#### [Problem requirements]
Repeat the stretch of entries below from the line with "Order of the" through the line with "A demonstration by". Include both ends and add nothing.

═════ Stored data ═════

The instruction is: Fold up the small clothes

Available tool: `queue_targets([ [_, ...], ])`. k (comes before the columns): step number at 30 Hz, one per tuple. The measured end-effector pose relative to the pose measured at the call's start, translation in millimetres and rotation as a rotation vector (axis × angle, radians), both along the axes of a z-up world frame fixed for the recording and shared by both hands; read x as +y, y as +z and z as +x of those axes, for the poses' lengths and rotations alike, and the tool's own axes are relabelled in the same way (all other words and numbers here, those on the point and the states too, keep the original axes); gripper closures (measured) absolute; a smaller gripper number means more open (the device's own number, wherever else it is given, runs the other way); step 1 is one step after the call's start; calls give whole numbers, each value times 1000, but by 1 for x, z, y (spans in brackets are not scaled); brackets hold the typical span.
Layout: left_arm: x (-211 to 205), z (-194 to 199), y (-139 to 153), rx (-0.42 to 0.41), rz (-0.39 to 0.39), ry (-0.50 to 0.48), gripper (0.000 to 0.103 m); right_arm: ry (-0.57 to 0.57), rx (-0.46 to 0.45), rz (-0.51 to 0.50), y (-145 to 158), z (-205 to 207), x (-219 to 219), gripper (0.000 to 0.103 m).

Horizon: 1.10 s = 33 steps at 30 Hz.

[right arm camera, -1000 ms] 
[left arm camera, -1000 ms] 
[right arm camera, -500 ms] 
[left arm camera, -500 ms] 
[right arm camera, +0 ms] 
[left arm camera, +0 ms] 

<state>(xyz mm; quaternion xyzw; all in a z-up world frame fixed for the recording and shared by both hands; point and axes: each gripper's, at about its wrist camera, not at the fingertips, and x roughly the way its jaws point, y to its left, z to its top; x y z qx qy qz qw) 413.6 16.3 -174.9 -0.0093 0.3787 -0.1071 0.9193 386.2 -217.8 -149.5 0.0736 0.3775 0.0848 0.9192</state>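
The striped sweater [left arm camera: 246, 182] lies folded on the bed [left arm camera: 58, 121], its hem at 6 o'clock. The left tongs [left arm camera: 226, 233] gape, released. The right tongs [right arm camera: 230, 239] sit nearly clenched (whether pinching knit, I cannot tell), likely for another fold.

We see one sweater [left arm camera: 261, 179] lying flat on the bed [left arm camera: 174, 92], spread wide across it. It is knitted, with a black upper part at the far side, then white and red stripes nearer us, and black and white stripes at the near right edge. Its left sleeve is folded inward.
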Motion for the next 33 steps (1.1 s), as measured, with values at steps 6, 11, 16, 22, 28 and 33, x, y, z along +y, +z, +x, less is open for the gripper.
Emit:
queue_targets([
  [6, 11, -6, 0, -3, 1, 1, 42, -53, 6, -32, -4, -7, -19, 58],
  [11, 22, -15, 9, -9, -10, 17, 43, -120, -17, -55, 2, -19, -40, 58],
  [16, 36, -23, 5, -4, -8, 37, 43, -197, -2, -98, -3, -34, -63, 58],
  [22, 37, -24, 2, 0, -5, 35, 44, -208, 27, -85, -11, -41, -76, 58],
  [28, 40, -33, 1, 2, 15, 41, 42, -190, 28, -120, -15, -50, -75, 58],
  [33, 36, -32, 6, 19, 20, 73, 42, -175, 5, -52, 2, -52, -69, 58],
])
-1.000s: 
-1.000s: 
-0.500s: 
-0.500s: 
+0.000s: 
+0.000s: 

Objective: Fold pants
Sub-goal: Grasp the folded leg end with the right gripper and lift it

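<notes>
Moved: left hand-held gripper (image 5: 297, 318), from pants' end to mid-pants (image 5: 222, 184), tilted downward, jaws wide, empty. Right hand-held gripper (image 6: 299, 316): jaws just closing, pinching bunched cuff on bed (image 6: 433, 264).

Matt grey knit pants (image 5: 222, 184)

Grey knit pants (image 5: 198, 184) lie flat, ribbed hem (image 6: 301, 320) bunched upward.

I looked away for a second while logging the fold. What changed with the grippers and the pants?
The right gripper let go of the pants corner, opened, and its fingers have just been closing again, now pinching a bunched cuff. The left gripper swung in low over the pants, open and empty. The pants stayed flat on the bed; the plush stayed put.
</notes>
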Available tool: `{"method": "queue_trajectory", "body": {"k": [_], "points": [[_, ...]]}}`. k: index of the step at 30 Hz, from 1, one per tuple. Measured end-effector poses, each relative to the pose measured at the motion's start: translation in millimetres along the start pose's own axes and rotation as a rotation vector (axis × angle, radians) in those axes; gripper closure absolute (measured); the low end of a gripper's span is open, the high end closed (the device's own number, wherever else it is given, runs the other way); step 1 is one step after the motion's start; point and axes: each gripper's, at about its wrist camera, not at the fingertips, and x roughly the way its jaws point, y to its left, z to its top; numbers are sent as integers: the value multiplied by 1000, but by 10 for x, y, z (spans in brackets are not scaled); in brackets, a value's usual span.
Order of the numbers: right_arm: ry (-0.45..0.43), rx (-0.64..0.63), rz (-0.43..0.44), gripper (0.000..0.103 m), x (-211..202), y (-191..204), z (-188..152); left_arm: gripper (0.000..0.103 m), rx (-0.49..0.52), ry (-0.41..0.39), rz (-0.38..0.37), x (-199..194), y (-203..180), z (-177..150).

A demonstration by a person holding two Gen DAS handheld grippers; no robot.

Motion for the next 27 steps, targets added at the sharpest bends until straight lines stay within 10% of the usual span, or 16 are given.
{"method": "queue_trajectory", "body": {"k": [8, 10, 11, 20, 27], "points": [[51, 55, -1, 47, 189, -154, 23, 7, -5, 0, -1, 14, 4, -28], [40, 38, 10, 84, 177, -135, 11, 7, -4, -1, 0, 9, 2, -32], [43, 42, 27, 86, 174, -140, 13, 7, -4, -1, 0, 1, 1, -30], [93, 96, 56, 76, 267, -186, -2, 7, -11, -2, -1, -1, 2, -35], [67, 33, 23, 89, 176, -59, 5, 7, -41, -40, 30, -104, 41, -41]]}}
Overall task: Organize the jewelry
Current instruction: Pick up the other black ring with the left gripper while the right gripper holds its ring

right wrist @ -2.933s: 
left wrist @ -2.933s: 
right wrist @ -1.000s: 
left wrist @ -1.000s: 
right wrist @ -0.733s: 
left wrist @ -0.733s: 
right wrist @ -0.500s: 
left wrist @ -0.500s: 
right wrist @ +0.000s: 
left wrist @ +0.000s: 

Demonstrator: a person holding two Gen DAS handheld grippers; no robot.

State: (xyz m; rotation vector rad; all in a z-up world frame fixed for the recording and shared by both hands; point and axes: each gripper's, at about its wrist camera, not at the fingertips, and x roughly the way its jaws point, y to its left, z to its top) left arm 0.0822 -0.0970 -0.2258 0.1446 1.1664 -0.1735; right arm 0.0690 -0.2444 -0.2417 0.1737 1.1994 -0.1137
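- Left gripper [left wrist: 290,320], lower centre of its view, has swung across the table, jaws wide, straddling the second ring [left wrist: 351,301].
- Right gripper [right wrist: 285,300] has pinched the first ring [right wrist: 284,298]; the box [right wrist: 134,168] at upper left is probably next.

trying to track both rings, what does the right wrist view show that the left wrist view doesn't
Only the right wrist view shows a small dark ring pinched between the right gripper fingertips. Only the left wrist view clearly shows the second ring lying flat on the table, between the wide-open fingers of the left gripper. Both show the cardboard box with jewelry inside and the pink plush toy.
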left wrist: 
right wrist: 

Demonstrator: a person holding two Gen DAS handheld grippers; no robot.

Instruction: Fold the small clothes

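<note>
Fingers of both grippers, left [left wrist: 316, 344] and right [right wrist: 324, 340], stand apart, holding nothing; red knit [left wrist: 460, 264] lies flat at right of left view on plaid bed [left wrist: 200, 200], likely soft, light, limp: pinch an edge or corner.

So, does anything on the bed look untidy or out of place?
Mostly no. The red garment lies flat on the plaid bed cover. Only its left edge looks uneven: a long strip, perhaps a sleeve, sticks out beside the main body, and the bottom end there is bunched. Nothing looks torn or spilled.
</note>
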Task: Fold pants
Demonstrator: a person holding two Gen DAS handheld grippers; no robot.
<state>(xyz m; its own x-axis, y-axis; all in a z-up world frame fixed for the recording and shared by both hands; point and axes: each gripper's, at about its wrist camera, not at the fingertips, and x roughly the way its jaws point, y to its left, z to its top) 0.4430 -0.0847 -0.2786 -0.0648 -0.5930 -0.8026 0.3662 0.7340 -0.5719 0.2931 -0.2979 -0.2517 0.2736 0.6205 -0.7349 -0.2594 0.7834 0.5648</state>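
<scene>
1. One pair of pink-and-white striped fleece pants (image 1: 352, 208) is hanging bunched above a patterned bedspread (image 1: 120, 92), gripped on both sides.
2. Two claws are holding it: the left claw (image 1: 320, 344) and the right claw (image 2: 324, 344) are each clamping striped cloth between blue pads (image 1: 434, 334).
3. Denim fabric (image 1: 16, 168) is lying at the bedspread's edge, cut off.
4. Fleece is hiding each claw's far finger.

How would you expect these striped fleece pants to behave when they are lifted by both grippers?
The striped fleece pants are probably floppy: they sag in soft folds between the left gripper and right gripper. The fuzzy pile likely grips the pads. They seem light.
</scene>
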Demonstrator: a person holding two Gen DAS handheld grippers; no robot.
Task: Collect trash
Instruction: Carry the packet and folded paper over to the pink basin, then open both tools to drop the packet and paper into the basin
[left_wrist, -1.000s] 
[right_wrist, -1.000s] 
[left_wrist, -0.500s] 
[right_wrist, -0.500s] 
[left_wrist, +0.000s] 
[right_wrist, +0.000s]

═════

#### [Result]
Order of the numbers: right_arm: ry (-0.45..0.43), rx (-0.64..0.63), rz (-0.43..0.44), gripper (0.000..0.103 m), x (-211..202), y (-191..204), z (-188..152); left_arm: gripper (0.000..0.103 m), rx (-0.49..0.52), ry (-0.41..0.39), rz (-0.38..0.37), x (-199..194), y (-203..180), z (-177..150).

A demonstration by a person holding two Gen DAS handheld grippers; no robot.

The requested output is now complete.